→ GIVEN RECORDS:
· · · · ·

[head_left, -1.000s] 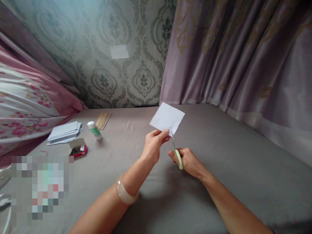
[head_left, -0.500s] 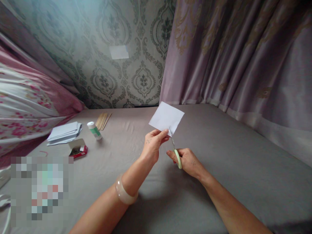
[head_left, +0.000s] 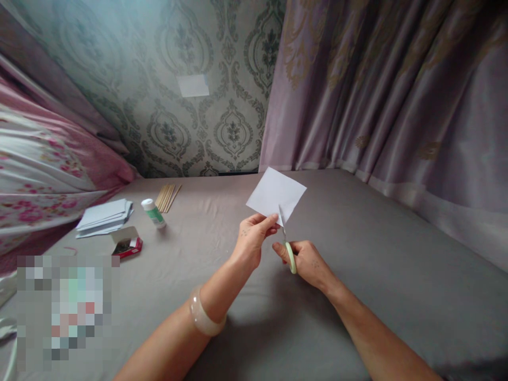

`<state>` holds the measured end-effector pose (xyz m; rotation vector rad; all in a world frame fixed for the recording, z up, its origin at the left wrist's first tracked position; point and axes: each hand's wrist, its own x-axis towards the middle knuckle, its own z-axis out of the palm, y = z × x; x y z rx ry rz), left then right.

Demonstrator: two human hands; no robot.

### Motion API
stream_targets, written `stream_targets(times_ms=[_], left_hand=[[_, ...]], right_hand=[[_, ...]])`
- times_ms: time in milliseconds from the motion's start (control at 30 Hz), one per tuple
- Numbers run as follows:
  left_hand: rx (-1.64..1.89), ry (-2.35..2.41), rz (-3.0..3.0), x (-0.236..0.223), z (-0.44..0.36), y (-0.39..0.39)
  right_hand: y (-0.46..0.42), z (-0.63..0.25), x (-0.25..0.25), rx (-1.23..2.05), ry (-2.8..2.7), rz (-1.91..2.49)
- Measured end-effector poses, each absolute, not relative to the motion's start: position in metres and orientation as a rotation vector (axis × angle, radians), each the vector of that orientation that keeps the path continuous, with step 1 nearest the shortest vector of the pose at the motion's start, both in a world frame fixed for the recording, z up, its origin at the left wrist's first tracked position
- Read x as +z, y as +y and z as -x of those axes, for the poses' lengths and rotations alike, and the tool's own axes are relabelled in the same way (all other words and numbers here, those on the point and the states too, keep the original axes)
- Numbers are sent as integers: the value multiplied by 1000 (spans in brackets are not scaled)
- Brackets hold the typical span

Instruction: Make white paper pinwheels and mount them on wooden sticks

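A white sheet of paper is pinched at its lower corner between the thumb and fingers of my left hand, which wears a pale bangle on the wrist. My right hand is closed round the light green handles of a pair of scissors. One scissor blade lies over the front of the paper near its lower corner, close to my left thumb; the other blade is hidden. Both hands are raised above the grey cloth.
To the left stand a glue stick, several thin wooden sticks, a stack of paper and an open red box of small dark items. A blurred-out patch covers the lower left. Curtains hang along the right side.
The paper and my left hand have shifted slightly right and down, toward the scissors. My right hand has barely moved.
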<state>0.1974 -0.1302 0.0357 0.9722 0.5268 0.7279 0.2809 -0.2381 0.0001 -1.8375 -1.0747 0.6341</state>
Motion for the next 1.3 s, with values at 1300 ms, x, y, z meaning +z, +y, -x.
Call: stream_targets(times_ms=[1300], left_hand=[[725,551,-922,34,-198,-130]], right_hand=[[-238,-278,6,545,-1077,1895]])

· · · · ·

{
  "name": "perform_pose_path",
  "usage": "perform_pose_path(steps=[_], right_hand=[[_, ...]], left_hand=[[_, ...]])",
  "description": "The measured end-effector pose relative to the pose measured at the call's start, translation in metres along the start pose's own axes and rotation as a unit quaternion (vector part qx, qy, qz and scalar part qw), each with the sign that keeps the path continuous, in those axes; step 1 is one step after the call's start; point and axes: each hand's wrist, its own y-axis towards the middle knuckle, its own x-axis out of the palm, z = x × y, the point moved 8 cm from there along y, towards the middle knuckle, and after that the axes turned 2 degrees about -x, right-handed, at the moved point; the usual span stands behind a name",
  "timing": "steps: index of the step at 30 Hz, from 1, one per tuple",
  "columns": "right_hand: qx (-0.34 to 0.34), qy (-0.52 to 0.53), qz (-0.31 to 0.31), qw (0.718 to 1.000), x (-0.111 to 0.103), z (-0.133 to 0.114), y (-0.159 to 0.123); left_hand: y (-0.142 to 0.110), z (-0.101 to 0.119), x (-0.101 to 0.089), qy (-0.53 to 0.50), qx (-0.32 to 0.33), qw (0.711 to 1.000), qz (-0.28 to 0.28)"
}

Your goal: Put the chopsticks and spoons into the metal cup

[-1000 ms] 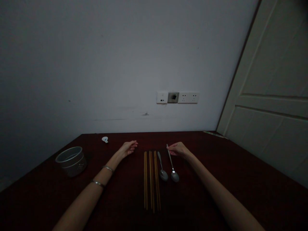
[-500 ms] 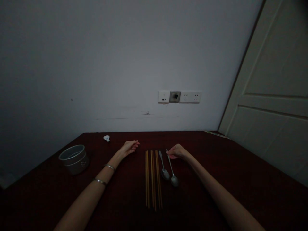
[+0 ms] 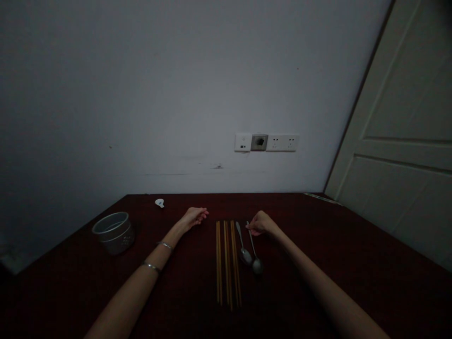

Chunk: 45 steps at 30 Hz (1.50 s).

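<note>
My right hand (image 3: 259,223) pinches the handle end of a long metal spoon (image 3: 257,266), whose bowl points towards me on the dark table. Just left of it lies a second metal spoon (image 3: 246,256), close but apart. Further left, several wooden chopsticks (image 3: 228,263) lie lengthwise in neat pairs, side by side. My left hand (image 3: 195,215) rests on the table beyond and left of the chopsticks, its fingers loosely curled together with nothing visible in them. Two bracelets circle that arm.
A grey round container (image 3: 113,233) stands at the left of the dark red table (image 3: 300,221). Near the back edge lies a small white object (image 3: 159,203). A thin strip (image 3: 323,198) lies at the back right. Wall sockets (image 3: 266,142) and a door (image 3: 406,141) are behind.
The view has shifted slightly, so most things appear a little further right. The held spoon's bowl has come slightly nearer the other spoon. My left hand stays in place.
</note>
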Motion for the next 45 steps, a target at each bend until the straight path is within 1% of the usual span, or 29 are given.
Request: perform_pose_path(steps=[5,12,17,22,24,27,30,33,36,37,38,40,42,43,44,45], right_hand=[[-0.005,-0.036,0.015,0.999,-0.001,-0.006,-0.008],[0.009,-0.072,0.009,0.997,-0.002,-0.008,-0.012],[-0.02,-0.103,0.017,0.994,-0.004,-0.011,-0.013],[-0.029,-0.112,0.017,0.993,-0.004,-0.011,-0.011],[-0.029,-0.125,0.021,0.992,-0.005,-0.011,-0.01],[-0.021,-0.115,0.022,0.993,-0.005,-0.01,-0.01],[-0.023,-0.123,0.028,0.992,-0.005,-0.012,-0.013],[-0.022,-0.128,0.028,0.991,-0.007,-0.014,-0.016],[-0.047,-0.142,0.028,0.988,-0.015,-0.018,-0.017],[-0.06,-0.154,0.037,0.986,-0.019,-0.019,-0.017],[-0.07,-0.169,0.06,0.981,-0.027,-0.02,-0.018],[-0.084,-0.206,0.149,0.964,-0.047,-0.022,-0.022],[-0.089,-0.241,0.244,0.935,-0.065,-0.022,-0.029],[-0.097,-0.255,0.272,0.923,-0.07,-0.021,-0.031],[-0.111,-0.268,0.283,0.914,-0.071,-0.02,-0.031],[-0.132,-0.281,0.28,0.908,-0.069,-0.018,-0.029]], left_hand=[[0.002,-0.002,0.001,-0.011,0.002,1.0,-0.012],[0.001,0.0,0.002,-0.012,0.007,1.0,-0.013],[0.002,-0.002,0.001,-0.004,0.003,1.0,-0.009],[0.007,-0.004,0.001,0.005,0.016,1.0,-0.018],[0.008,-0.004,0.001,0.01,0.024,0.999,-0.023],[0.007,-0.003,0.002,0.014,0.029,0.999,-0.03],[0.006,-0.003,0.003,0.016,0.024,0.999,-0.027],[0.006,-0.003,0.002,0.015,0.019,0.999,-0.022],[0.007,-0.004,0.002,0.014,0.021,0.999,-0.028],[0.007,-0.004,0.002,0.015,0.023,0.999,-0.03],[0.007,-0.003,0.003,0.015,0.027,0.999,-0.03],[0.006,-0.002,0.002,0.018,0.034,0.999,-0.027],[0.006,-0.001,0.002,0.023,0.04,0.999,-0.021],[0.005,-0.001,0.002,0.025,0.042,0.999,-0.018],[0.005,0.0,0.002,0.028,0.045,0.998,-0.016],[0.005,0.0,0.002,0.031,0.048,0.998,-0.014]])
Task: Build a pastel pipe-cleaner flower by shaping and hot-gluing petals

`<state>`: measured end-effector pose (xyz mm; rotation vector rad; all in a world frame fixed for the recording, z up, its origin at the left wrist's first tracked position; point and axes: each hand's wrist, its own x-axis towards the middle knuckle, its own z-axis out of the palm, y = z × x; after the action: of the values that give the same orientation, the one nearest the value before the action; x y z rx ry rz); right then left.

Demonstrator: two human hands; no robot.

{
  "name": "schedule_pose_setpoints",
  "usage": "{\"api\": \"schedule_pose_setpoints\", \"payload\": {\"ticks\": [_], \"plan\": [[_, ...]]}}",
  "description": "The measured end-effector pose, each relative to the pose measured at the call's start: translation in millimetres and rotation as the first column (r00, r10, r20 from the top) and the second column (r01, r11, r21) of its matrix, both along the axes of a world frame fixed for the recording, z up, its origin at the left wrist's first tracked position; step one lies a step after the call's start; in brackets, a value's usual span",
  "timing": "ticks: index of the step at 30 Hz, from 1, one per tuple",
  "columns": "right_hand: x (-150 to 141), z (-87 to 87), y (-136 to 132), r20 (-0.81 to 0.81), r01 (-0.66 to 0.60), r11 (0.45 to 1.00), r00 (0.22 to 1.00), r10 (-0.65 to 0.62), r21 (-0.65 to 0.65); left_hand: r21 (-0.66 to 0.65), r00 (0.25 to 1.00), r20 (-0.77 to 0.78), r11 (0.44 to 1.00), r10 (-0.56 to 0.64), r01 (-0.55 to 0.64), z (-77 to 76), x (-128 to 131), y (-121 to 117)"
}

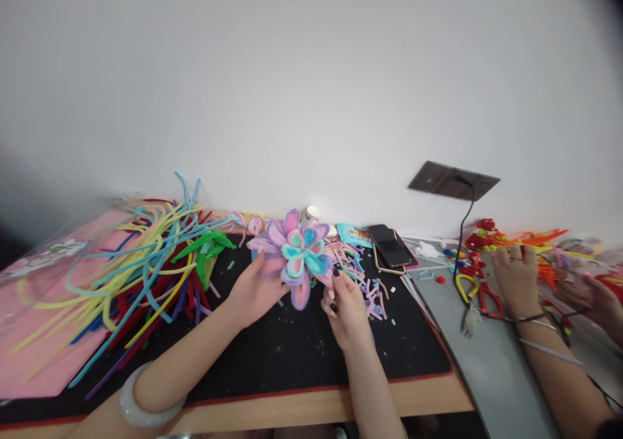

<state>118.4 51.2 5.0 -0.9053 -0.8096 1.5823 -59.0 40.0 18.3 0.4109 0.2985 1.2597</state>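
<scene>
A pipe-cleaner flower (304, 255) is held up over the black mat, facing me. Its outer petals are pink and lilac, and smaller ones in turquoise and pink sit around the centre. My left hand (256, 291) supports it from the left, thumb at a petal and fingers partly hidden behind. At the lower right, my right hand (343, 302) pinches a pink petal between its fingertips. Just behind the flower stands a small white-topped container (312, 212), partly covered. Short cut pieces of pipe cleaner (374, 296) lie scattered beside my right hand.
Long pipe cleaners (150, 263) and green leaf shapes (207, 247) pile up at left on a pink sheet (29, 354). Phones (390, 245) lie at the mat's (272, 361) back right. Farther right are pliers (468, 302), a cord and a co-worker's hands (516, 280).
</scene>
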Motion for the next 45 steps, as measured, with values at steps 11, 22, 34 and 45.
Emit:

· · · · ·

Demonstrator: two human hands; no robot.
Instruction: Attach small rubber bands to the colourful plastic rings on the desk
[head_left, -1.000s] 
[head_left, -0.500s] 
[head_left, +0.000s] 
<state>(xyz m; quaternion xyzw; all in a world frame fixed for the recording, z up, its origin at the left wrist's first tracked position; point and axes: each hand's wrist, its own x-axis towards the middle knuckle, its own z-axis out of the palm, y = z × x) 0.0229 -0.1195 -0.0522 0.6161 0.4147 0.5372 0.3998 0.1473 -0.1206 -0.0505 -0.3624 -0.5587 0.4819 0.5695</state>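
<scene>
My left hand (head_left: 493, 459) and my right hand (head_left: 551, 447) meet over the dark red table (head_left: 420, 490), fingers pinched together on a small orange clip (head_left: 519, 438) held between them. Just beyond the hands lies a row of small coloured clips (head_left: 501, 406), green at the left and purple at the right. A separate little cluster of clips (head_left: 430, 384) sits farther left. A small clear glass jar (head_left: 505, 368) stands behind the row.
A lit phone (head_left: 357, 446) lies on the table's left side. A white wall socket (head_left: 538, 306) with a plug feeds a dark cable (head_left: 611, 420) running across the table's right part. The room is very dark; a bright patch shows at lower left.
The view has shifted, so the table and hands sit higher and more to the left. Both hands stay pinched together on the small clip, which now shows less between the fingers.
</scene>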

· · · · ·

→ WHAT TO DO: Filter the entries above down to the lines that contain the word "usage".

→ TASK ANSWER:
  "usage": "perform_pose_path(steps=[_], right_hand=[[_, ...]], left_hand=[[_, ...]])",
  "usage": "{\"api\": \"schedule_pose_setpoints\", \"payload\": {\"ticks\": [_], \"plan\": [[_, ...]]}}",

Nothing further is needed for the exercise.